Compiling through binfmt QEMU

It is also possible to compile for aarch64 on your non-aarch64 local machine, or a remote builder, by registering QEMU as a binfmt wrapper for the aarch64 architecture. This wrapper uses emulation and will therefore be slower than comparable native machines or cross-compiling.

To enable the binfmt wrapper on NixOS, add the following to configuration.nix

{
  boot.binfmt.emulatedSystems = [ "aarch64-linux" ];
}

Then, add --argstr system aarch64-linux to the build command:

$ nix-build '<nixpkgs/nixos>' -A config.system.build.sdImage -I nixos-config=./sd-image.nix --argstr system aarch64-linux

If you are building on non-NixOS machine with QEMU binfmt wrapper configured, you will want to configure nix daemon to let it know that it can build for aarch64. Add the following line to /etc/nix/nix.conf: extra-platforms = aarch64-linux arm-linux

Note: archlinux users can install extra/qemu-system-aarch64, extra/qemu-user-static and extra/qemu-user-static-binfmt and restart systemd-binfmt.service. Check if binfmt is loaded by ls /proc/sys/fs/binfmt_misc/ (there must be qemu-aarch64 or needed architecture) and add line extra-sandbox-paths = /usr/bin/qemu-aarch64-static to /etc/nix/nix.conf and don't forget to restart the nix-daemon.service systemd unit afterwards.

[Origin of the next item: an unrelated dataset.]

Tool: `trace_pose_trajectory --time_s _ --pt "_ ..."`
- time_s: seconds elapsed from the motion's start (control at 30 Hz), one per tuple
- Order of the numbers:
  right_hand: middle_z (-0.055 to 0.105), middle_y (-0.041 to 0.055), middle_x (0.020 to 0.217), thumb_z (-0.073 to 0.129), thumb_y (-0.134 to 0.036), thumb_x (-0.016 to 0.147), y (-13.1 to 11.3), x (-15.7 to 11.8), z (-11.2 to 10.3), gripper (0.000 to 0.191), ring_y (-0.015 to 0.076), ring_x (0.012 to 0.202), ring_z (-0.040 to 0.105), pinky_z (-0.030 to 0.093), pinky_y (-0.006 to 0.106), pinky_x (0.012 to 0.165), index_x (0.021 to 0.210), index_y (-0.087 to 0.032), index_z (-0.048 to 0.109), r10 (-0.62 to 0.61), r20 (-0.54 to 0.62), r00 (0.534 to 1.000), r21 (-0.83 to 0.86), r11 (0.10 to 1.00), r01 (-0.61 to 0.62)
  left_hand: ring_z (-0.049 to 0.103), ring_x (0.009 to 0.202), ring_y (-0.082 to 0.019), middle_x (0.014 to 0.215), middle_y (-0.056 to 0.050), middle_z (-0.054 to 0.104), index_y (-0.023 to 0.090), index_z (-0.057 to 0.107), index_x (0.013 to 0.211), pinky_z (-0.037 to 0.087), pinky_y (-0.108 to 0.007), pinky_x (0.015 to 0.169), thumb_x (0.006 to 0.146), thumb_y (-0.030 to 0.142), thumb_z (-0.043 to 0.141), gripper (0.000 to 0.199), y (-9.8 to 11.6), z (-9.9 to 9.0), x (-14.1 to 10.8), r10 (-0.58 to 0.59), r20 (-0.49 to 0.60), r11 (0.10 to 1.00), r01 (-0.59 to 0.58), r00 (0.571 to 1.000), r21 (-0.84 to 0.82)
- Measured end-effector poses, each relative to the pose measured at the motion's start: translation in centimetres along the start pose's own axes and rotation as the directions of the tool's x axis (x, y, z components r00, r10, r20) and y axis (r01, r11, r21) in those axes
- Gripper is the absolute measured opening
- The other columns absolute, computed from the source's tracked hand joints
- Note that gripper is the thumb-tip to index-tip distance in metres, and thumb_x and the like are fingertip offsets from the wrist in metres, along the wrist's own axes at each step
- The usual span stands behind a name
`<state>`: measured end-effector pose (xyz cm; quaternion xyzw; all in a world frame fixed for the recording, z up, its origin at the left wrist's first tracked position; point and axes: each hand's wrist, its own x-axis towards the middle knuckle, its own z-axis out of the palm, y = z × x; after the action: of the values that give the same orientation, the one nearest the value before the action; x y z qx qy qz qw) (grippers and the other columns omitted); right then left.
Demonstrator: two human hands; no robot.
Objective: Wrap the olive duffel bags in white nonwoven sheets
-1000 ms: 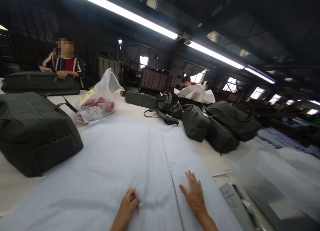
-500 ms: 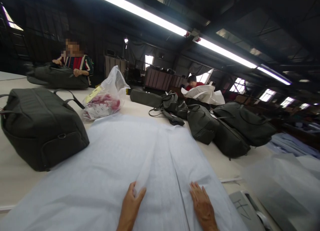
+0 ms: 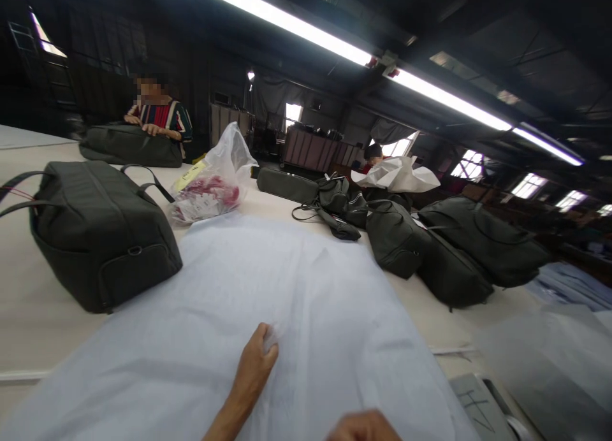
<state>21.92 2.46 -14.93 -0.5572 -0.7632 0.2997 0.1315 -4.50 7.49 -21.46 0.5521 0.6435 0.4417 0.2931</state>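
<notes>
A large pale, translucent plastic sheet (image 3: pixel 335 301) lies spread across the table in front of me, its surface creased. My left hand (image 3: pixel 258 350) pinches a small fold of it near the middle, between thumb and fingers. At the bottom edge, over the sheet's near part, my right hand (image 3: pixel 364 426) is blurred and cut off by the picture. Its fingers look curled in; whatever they hold is hidden.
A dark duffel bag (image 3: pixel 108 231) stands left, beside a clear plastic bag (image 3: pixel 210 189) with red items. Several dark bags (image 3: pixel 399 237) sit right. A grey marked box (image 3: pixel 473 403) and loose clear plastic (image 3: pixel 549 358) lie near right. A co-worker (image 3: pixel 160 116) handles another dark bag (image 3: pixel 131 144).
My right hand, earlier lying flat on the sheet, has come down and back toward me, curling. The long slit in the sheet no longer shows. My left hand still pinches the fold.
</notes>
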Motion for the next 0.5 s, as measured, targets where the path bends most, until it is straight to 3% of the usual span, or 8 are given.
trace_pose_trajectory --time_s 0.1,0.2,0.27,0.33,0.43,0.5 --pt "0.070 0.0056 0.117 0.037 -0.045 0.100 -0.1 5.3 -0.3 0.041 0.0271 0.119 0.059 0.045 0.045 0.106 0.117 -0.027 0.069 -0.079 -0.197 0.977 -0.086 0.994 0.064 0.063 0.095 -0.023 0.101 -0.005 0.067 0.021 0.054 0.108 0.049 -0.036 0.087 0.073 0.031 0.047 0.038 0.9 -0.2 0.4 -0.039 0.086 0.997 0.045 0.996 -0.067" --pt "0.050 0.0106 0.147 0.034 -0.036 0.099 0.4 11.7 1.5 0.049 0.0272 0.141 0.037 0.027 0.053 0.117 0.143 -0.021 0.048 -0.237 -0.376 0.896 -0.304 0.945 0.122 0.063 0.099 -0.024 0.107 -0.007 0.066 0.018 0.049 0.127 0.046 -0.036 0.091 0.072 0.030 0.050 0.056 1.4 -0.1 1.1 -0.052 0.135 0.996 0.062 0.989 -0.069" --pt "0.035 0.0107 0.156 0.036 -0.033 0.098 1.0 15.2 3.9 0.054 0.0264 0.147 0.023 0.020 0.053 0.119 0.149 -0.017 0.038 -0.264 -0.361 0.894 -0.405 0.908 0.105 0.063 0.085 -0.022 0.092 -0.004 0.066 0.016 0.049 0.129 0.048 -0.034 0.084 0.073 0.031 0.051 0.058 1.5 0.2 1.7 -0.043 0.163 0.997 0.054 0.986 -0.061" --pt "0.031 0.0083 0.158 0.038 -0.033 0.097 1.5 17.4 6.4 0.055 0.0251 0.148 0.020 0.017 0.051 0.120 0.149 -0.018 0.037 -0.243 -0.280 0.929 -0.454 0.886 0.094 0.060 0.073 -0.020 0.077 0.001 0.061 0.016 0.052 0.127 0.048 -0.032 0.075 0.072 0.032 0.054 0.057 1.4 0.7 2.3 -0.047 0.187 0.994 0.064 0.981 -0.085" --pt "0.032 0.0046 0.157 0.039 -0.034 0.097 1.7 18.1 8.6 0.054 0.0237 0.148 0.021 0.016 0.049 0.120 0.149 -0.022 0.037 -0.197 -0.179 0.964 -0.475 0.875 0.091 0.058 0.067 -0.019 0.070 0.003 0.060 0.015 0.054 0.126 0.047 -0.030 0.068 0.071 0.033 0.058 0.058 0.8 1.5 3.2 -0.070 0.228 0.973 0.116 0.971 -0.197" --pt "0.035 0.0059 0.156 0.041 -0.036 0.096 1.2 17.6 8.2 0.054 0.0251 0.146 0.025 0.020 0.049 0.118 0.148 -0.021 0.038 -0.171 -0.154 0.973 -0.471 0.879 0.080 0.059 0.067 -0.019 0.072 0.002 0.062 0.014 0.053 0.127 0.048 -0.030 0.067 0.071 0.036 0.060 0.061 0.0 1.9 3.5 -0.089 0.252 0.944 0.162 0.964 -0.287"
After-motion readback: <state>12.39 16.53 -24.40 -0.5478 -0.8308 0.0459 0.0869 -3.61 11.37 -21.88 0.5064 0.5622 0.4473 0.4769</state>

If you want to build just one specific package, use this:

nix-build '<nixpkgs/nixos>' -A pkgs.theRequiredPackage --argstr system aarch64-linux -I nixos-config=/path/to/target/machine/nixos/config/copy

(the last option should not be required on NixOS machines)

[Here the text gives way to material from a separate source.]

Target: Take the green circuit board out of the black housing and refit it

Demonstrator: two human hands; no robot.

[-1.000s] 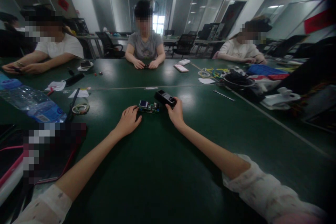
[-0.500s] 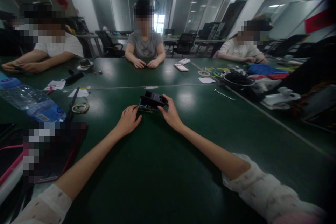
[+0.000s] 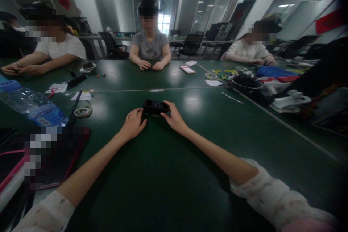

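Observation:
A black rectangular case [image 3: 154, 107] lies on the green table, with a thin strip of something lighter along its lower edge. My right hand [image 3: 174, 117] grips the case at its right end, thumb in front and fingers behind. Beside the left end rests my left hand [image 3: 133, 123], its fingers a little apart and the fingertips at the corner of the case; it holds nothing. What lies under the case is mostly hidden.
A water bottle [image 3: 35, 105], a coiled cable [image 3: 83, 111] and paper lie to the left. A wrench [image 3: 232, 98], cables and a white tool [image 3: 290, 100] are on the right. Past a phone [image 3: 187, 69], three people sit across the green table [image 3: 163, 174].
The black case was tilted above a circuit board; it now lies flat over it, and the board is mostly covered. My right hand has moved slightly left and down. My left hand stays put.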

Compiling through QEMU/kvm

It is also possible to build nixos images through full emulation using QEMU/kvm but will be way slower than native and binfmt QEMU.

Installer image with custom U-Boot

The Mic92/nixos-aarch64-images repository provides a mechanism to modify the official NixOS installer to embed the board-specific U-Boot firmware required for different boards. This method does not require QEMU or native ARM builds since the existing Hydra-built U-Boot binaries are used.